Matt Cutts first spam related regret was letting paid links get a little out of hand, around seven years ago.
Cutts says that he realized Google had let paid links go a little too far when he was at a search conference in San Jose. A very well-known SEO told Cutts that paid links were too prevalent for Google to crack down and enforce their position against paid links. Basically, the SEO thought that paid links were beyond Google's control.
Cutts said Google has since taken steps to increase their rhetoric against paid links, have algorithms that target paid links, increased manual penalties, and take spam reports concerning paid links.
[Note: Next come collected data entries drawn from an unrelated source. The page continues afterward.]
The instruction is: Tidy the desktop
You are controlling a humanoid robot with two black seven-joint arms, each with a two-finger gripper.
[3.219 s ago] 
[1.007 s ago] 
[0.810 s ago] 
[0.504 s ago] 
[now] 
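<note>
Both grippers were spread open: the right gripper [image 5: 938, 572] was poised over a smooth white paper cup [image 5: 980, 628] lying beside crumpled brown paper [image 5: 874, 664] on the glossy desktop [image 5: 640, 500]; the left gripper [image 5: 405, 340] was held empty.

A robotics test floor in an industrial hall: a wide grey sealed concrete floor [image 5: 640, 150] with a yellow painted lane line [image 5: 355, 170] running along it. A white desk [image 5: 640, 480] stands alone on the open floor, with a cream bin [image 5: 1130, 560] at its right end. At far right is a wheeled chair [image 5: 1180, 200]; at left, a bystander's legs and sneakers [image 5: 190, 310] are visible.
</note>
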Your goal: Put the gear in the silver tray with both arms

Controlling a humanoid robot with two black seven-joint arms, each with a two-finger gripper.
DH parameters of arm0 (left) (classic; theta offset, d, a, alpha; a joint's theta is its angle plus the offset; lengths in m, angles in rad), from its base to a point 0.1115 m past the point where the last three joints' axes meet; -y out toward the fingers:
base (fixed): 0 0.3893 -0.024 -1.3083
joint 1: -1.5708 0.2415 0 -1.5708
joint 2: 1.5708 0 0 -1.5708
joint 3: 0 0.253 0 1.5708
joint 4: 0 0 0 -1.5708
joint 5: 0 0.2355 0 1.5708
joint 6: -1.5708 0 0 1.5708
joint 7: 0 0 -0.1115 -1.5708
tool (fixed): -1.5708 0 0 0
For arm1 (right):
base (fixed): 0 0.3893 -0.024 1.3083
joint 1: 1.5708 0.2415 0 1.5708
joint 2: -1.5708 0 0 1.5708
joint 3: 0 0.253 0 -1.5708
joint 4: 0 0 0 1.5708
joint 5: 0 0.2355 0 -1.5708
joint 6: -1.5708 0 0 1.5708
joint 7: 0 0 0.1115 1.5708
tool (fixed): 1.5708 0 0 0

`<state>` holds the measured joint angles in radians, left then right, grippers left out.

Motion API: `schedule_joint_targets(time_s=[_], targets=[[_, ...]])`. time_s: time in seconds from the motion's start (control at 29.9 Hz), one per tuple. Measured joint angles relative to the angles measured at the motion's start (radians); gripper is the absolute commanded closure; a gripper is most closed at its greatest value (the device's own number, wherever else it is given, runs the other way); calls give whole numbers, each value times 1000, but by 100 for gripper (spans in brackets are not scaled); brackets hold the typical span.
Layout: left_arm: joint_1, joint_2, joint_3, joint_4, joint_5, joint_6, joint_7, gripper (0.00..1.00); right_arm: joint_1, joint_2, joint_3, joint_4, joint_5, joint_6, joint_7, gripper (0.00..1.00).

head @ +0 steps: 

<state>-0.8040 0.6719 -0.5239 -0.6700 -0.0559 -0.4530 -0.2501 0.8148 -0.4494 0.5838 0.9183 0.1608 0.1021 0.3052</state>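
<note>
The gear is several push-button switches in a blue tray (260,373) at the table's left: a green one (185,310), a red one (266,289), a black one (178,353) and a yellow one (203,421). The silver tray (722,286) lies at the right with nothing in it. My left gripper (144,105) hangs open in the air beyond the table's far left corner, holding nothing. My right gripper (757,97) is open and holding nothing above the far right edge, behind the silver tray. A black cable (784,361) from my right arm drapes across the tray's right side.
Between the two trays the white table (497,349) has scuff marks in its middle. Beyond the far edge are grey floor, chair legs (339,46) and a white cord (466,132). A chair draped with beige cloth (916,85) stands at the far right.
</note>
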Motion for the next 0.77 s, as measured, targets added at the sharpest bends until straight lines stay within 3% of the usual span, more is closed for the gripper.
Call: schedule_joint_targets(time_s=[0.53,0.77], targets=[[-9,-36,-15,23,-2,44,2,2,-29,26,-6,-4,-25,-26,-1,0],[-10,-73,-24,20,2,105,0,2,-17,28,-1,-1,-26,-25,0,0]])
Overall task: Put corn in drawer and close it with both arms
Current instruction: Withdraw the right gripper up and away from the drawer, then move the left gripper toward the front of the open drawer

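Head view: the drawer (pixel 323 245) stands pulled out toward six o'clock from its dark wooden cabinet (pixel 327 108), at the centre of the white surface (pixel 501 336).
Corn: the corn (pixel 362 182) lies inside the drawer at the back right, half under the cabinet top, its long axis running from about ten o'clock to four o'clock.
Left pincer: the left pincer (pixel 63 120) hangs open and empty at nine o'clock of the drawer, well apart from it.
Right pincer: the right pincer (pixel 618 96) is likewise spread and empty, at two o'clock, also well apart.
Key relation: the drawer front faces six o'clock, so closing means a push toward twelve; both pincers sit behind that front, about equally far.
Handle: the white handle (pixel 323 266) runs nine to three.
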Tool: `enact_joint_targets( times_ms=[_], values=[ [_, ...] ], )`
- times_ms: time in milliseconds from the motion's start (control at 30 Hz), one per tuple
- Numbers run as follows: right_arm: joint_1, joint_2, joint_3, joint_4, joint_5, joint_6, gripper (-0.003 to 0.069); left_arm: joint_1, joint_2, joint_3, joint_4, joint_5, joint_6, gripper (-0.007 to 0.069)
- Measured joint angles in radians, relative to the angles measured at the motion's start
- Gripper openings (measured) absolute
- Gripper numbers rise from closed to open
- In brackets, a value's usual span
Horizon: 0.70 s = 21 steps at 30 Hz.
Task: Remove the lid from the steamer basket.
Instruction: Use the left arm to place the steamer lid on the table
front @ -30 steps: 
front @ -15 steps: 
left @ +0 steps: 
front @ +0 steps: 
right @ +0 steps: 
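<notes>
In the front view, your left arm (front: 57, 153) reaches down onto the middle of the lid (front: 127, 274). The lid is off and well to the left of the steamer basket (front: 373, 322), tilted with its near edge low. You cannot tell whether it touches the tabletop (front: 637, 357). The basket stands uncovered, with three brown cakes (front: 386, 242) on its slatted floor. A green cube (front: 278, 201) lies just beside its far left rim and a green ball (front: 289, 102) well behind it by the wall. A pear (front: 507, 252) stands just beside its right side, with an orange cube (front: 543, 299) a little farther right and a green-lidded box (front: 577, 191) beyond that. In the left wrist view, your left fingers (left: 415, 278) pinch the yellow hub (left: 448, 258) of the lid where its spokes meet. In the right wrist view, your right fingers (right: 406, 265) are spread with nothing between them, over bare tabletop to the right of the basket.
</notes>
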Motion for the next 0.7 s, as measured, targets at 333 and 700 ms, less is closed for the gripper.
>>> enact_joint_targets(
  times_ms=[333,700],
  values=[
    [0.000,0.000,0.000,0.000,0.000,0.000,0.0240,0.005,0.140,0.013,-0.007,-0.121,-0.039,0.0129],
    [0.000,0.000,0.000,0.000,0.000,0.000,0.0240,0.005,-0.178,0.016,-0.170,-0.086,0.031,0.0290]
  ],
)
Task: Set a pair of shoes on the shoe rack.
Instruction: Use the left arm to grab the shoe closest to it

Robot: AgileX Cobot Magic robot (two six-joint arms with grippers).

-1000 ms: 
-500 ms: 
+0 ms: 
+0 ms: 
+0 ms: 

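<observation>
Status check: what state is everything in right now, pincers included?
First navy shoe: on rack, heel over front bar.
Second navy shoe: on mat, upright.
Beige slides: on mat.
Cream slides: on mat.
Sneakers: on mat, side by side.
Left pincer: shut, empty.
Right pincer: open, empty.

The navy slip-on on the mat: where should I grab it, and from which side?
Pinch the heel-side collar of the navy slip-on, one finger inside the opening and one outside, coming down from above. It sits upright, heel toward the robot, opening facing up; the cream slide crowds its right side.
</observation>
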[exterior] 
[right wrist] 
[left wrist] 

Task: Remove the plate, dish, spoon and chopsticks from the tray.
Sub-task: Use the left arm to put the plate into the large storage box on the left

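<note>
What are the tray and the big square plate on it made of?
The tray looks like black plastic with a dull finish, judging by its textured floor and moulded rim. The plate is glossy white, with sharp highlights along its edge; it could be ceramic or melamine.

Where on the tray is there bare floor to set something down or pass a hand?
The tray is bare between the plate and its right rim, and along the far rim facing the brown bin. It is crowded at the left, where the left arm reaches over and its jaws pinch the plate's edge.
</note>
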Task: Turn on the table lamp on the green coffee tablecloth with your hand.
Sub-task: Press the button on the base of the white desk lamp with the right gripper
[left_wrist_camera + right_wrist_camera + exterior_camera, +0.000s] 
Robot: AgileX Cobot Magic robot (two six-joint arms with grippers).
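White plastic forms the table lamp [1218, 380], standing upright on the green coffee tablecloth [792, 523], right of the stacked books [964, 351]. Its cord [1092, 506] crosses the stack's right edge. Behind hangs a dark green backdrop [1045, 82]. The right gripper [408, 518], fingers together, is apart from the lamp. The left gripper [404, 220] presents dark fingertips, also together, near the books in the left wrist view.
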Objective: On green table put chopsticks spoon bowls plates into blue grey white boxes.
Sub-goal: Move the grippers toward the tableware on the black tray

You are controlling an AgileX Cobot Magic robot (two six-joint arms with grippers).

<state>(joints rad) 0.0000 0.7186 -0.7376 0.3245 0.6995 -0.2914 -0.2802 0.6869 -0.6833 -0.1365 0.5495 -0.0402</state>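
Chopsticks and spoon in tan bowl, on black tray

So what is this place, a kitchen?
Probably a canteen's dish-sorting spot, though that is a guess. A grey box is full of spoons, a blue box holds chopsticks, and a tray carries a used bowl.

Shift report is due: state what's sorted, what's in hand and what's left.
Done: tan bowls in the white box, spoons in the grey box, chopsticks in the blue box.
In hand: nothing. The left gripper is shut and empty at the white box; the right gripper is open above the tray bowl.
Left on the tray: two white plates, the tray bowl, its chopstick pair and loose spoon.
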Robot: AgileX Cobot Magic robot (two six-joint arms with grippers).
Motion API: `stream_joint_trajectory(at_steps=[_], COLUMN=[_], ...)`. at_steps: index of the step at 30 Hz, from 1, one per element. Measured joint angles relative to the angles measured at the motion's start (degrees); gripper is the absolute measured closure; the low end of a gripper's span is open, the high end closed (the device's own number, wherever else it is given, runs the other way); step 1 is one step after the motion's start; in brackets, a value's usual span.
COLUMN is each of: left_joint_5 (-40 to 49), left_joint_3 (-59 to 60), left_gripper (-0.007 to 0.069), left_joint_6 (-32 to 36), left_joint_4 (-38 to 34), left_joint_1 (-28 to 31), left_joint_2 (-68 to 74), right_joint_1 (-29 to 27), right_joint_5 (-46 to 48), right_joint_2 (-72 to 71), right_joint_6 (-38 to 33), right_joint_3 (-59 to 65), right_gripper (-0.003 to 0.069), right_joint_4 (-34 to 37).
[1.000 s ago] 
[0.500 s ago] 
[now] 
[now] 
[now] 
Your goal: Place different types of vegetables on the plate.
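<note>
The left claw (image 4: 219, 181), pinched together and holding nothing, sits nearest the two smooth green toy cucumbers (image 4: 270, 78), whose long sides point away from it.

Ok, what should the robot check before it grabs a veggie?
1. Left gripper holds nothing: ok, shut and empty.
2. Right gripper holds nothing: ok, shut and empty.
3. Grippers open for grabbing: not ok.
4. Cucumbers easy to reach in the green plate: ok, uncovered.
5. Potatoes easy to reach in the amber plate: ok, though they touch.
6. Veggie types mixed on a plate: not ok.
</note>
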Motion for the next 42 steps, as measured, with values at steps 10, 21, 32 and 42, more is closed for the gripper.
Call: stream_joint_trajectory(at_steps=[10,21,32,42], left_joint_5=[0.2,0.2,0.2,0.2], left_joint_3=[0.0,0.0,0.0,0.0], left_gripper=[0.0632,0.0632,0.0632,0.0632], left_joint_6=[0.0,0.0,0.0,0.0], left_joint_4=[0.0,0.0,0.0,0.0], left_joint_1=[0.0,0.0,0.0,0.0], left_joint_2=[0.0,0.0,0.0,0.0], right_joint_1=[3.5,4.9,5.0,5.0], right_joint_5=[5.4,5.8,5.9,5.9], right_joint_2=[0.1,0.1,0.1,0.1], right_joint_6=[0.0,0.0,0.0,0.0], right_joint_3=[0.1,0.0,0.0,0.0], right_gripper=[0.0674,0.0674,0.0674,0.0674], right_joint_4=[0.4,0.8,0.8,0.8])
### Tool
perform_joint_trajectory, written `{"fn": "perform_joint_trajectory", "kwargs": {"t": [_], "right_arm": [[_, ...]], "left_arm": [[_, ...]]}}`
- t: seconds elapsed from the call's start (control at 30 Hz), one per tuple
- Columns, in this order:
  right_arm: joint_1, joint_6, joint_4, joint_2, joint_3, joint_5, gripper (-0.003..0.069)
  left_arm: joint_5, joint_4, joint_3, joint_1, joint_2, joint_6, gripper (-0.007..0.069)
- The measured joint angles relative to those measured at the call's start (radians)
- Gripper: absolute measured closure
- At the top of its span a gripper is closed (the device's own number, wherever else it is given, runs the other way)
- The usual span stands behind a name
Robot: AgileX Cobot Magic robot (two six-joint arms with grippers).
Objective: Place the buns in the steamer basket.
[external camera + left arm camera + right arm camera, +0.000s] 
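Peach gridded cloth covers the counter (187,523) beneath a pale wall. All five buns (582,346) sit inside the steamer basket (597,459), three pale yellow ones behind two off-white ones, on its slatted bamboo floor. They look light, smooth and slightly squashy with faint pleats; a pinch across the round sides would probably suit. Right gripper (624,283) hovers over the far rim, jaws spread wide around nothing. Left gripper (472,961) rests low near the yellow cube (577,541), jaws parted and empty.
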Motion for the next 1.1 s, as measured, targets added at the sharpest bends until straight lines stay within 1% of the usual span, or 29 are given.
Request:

However, Cutts wishes they'd taken a stronger stance earlier.
That just goes to show that Google isn't afraid to tackle tough issues, and that SEOs aren't always right when they think they know what Google is or is not capable of. The "waking a sleeping giant" analogy comes to mind.
All of that said, paid links certainly still happen within SEO - despite being a risky proposition with potentially serious consequences.
Cutts regrets his initial stance on content farms within his spam fighting career as well.
He relays a story of having to fix a running toilet - Cutts needed information for home repair and found a useful article on one of the content farm's website, after Googling the issue. That initial positive user experience kept him from realizing the seriousness of the issue for several months, despite negative feedback regarding the content farms.
Cutts regrets over-generalizing his experience and using singular anecdotal evidence, instead of listening to the feedback and looking at more pages on the site. As a result, Google was slightly slower at dealing with content farms than Cutts would have liked.
Cutts ends the video saying Google is always looking for good feedback, and that they're always working to improve Google's search.